SUPPLIED DATA:
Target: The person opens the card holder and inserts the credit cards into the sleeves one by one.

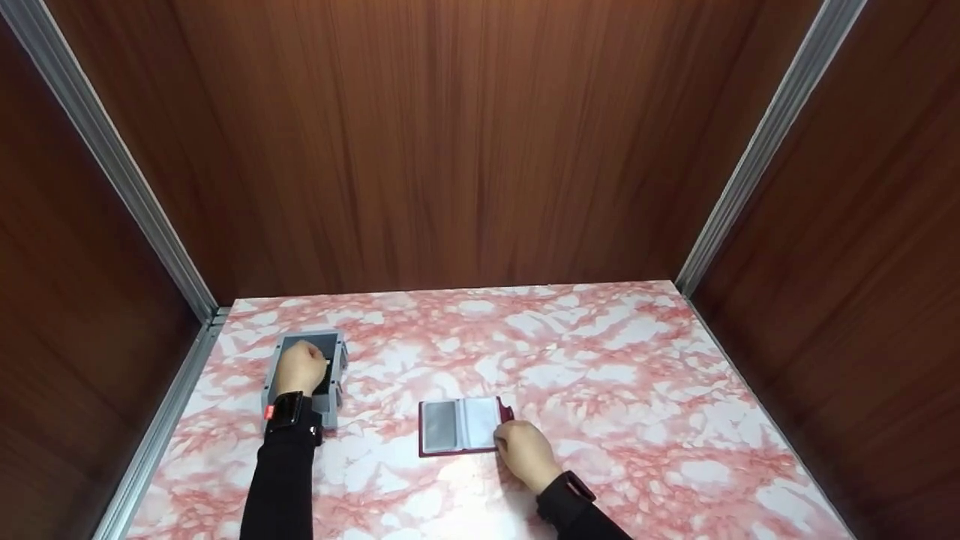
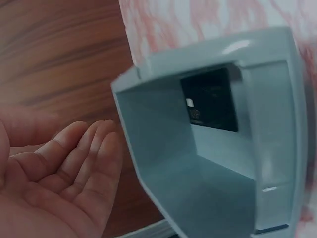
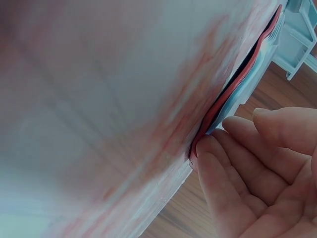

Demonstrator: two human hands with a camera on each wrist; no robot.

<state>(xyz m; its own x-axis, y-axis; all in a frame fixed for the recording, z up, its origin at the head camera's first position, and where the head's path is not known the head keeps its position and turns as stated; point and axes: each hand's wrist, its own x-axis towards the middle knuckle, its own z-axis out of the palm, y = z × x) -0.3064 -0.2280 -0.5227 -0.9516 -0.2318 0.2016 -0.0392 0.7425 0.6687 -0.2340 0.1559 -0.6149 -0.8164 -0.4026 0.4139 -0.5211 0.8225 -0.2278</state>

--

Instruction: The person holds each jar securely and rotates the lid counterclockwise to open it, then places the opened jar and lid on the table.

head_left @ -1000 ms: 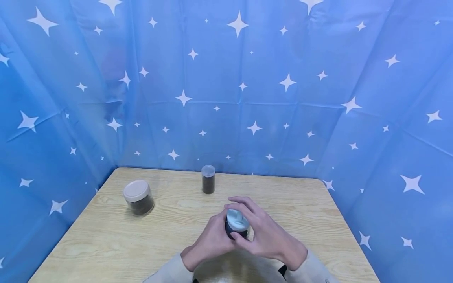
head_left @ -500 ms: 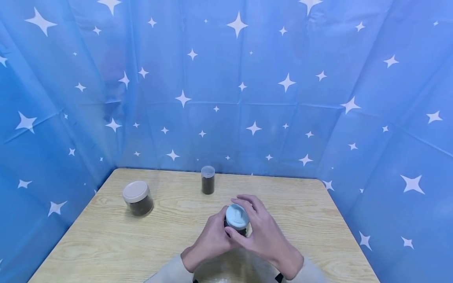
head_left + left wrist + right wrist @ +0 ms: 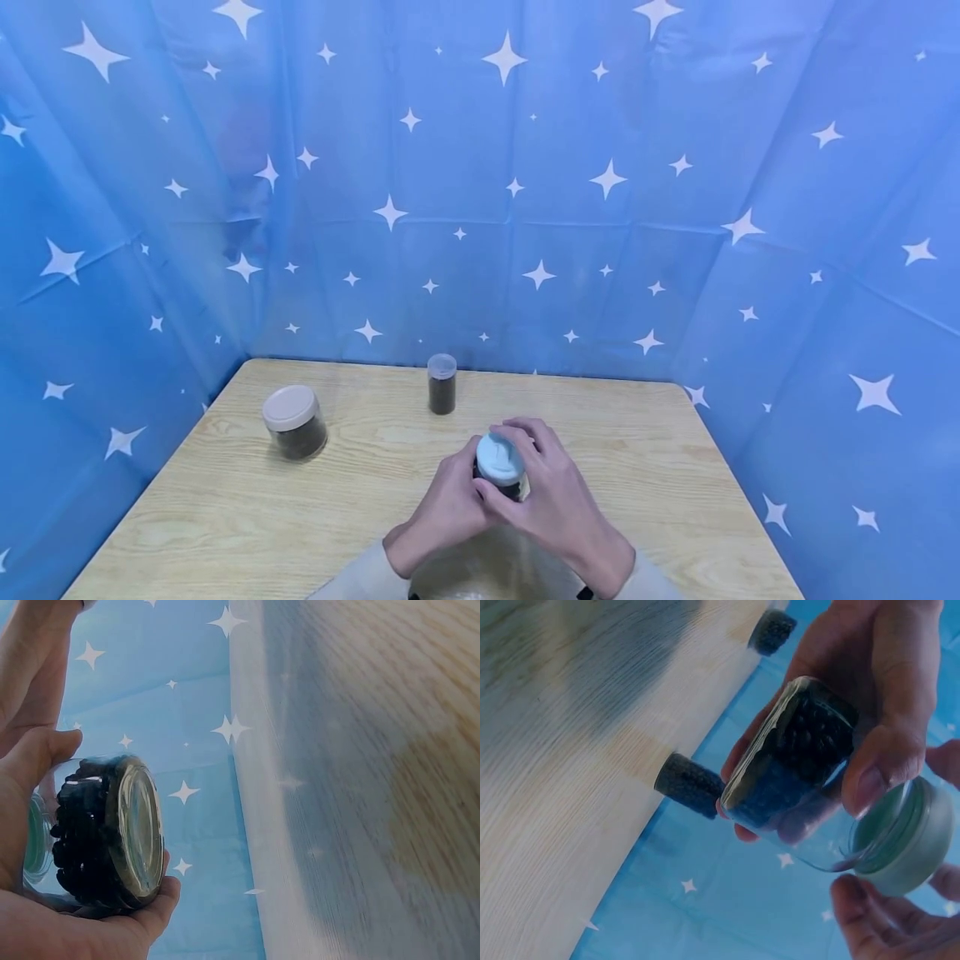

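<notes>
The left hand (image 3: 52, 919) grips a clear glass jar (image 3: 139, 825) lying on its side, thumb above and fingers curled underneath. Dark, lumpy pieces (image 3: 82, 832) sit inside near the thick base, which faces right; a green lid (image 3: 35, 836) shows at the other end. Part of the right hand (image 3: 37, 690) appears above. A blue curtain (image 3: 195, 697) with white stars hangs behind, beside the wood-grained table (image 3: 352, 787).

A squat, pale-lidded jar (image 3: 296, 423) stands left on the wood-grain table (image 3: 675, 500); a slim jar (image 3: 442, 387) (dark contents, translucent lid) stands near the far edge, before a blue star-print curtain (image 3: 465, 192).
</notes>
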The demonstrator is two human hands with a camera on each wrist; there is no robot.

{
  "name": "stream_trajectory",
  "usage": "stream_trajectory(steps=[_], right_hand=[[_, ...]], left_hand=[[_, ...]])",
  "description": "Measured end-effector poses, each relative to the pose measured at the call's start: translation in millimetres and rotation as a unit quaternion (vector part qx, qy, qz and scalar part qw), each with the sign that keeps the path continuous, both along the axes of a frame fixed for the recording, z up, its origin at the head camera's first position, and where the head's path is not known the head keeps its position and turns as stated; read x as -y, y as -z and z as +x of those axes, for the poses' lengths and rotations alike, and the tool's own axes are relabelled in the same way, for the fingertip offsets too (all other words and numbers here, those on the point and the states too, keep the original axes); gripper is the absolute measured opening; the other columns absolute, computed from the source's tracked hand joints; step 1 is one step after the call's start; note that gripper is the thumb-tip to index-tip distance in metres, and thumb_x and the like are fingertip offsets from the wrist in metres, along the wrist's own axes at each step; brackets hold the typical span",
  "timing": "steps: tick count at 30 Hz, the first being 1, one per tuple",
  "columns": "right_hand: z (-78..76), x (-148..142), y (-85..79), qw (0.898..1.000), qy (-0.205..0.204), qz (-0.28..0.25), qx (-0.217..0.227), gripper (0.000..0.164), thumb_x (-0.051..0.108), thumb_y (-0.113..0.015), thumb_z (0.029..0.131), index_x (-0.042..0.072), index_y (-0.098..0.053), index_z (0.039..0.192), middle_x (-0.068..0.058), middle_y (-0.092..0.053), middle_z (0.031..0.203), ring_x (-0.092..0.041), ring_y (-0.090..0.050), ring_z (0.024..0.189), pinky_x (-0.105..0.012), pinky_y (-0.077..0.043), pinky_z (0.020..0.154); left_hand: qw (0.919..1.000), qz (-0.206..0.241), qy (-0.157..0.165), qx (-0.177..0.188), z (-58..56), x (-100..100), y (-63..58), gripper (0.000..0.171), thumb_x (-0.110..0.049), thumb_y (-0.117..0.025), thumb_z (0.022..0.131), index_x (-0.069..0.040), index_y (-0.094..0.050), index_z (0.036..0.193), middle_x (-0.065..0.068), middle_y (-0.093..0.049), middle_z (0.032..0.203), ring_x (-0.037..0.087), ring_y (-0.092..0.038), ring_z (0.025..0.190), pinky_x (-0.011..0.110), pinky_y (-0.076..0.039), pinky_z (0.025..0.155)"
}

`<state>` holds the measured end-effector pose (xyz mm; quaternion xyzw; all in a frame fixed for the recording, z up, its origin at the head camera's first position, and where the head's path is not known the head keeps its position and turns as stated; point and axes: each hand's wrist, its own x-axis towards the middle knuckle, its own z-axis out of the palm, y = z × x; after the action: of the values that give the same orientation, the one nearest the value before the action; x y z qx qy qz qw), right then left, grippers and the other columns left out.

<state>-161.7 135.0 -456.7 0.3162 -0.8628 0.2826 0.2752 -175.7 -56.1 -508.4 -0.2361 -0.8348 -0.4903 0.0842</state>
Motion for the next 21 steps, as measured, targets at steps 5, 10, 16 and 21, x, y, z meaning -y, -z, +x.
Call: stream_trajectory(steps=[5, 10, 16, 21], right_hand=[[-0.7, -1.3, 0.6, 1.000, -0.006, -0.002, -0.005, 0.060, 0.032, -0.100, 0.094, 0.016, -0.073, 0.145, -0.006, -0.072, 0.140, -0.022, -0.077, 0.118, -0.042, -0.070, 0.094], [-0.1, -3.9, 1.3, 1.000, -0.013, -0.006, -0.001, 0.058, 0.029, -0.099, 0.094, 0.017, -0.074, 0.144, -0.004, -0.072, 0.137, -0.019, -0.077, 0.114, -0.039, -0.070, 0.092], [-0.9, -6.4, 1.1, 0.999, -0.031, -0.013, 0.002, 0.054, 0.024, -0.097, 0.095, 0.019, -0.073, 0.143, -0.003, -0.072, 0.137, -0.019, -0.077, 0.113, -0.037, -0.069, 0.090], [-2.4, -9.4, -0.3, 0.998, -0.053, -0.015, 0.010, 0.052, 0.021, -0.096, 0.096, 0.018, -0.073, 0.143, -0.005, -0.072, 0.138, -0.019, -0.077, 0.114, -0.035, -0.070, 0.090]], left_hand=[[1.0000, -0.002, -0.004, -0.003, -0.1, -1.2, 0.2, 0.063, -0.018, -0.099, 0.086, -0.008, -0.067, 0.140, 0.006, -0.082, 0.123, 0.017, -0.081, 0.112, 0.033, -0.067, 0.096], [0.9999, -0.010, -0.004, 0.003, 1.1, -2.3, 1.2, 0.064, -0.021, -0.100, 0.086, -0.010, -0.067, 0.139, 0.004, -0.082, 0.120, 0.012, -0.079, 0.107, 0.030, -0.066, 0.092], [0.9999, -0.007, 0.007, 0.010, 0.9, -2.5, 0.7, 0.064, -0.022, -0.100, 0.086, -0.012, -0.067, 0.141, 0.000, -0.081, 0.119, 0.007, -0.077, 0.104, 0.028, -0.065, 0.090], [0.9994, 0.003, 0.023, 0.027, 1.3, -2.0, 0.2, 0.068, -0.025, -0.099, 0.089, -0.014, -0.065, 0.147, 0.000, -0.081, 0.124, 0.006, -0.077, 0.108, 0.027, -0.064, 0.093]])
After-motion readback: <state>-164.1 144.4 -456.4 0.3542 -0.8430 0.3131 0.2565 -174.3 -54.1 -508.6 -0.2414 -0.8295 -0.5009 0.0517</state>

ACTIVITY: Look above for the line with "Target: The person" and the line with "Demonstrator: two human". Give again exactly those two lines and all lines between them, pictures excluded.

RESULT OF THE TASK:
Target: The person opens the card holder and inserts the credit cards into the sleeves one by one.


Demonstrator: two human hands with a camera on each wrist; no robot.

Here the exercise is finished.